Recorded data

..........

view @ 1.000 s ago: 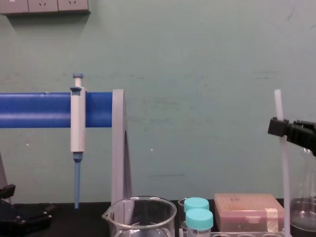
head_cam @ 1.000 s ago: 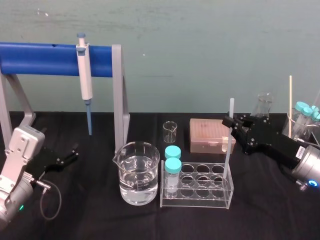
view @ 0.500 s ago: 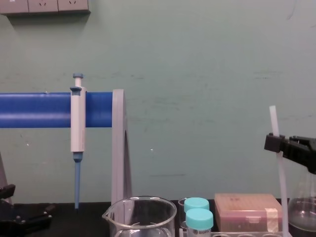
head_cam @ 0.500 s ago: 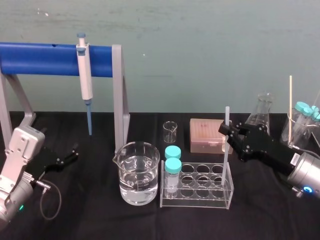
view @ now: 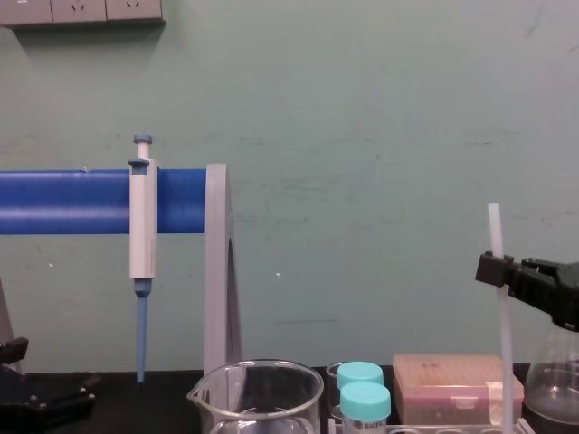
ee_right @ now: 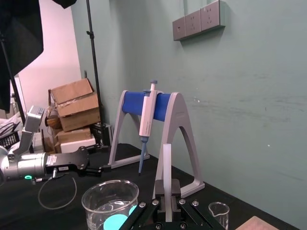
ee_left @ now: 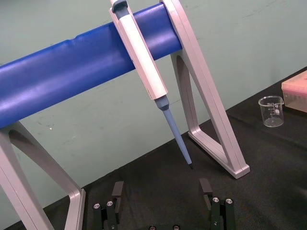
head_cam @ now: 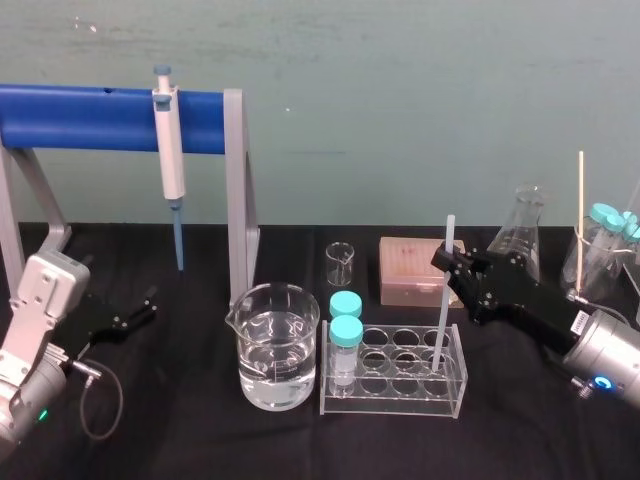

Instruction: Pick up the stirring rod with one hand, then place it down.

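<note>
— What's different from a second ago?

— The right gripper [head_cam: 446, 263] has slid left and down in the head view, carrying the stirring rod [head_cam: 442, 300] with it.

— And the rod's tip?

— Lower. It stood by the right edge of the test tube rack [head_cam: 400, 402]; now its lower end shows inside the rack's right-hand holes, though I can't tell which one.

— From the chest view?

— The same: rod [view: 495, 231] and gripper [view: 493, 268] sit further left and lower at the right of the frame.

— Anything uncovered?

— More of the flask [head_cam: 521, 232].
</note>
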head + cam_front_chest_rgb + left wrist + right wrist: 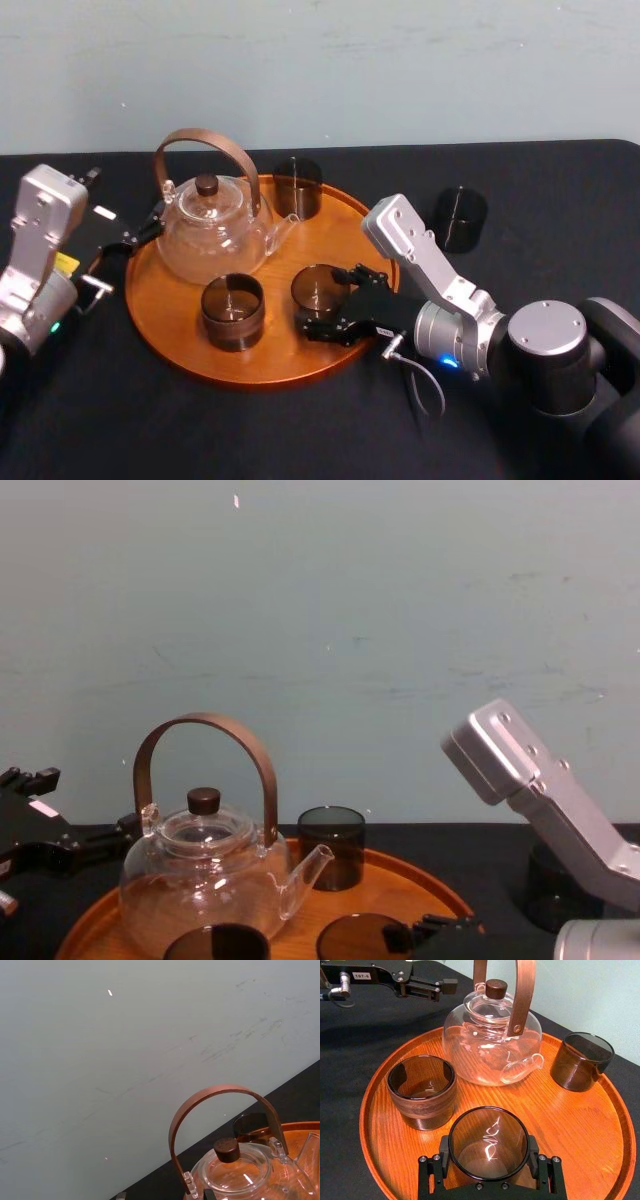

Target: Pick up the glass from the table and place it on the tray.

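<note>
A dark smoked glass stands upright on the front right part of the round orange-brown tray. My right gripper is shut on it, one finger against each side of its wall. Out on the black table, right of the tray, stands another dark glass on its own. My left gripper hangs by the tray's left rim, beside the teapot, and holds nothing.
A clear glass teapot with a brown hoop handle fills the tray's back left. Two more dark glasses sit on the tray, one at the front left and one at the back. A pale wall rises behind the table.
</note>
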`<state>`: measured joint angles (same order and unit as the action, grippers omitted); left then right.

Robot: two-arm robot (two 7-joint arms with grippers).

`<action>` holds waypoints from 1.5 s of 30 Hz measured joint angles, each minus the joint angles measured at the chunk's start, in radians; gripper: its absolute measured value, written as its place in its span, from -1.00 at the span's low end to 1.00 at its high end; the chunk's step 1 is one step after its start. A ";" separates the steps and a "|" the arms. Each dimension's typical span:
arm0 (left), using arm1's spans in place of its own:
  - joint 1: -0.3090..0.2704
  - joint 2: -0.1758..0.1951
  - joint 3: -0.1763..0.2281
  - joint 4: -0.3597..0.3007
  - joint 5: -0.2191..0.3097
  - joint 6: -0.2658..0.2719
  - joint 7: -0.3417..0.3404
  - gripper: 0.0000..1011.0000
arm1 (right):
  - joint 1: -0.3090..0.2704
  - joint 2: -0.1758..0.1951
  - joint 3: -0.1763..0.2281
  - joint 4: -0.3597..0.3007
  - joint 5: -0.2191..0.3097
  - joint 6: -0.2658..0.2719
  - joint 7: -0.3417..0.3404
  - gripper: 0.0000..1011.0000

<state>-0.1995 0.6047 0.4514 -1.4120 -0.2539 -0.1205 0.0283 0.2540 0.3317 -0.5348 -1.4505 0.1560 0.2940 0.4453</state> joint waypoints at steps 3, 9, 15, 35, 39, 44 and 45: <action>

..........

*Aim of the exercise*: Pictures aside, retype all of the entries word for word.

*Answer for this exercise*:
view @ 1.000 s ago: 
head_cam @ 1.000 s ago: 
view @ 0.500 s ago: 
head_cam @ 0.500 s ago: 
view @ now: 
ee_right @ now: 
ee_left @ now: 
head_cam @ now: 

Instruction: Pick up the stirring rod with one hand, then place it down.

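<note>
— What's different from a second ago?

— The right gripper [head_cam: 446, 263] has slid left and down in the head view, carrying the stirring rod [head_cam: 442, 300] with it.

— And the rod's tip?

— Lower. It stood by the right edge of the test tube rack [head_cam: 400, 402]; now its lower end shows inside the rack's right-hand holes, though I can't tell which one.

— From the chest view?

— The same: rod [view: 495, 231] and gripper [view: 493, 268] sit further left and lower at the right of the frame.

— Anything uncovered?

— More of the flask [head_cam: 521, 232].
</note>
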head + cam_front_chest_rgb + left wrist + right wrist: 

Target: Pick up the glass from the table and place it on the tray.

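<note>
A dark smoked glass stands upright on the front right part of the round orange-brown tray. My right gripper is shut on it, one finger against each side of its wall. Out on the black table, right of the tray, stands another dark glass on its own. My left gripper hangs by the tray's left rim, beside the teapot, and holds nothing.
A clear glass teapot with a brown hoop handle fills the tray's back left. Two more dark glasses sit on the tray, one at the front left and one at the back. A pale wall rises behind the table.
</note>
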`<state>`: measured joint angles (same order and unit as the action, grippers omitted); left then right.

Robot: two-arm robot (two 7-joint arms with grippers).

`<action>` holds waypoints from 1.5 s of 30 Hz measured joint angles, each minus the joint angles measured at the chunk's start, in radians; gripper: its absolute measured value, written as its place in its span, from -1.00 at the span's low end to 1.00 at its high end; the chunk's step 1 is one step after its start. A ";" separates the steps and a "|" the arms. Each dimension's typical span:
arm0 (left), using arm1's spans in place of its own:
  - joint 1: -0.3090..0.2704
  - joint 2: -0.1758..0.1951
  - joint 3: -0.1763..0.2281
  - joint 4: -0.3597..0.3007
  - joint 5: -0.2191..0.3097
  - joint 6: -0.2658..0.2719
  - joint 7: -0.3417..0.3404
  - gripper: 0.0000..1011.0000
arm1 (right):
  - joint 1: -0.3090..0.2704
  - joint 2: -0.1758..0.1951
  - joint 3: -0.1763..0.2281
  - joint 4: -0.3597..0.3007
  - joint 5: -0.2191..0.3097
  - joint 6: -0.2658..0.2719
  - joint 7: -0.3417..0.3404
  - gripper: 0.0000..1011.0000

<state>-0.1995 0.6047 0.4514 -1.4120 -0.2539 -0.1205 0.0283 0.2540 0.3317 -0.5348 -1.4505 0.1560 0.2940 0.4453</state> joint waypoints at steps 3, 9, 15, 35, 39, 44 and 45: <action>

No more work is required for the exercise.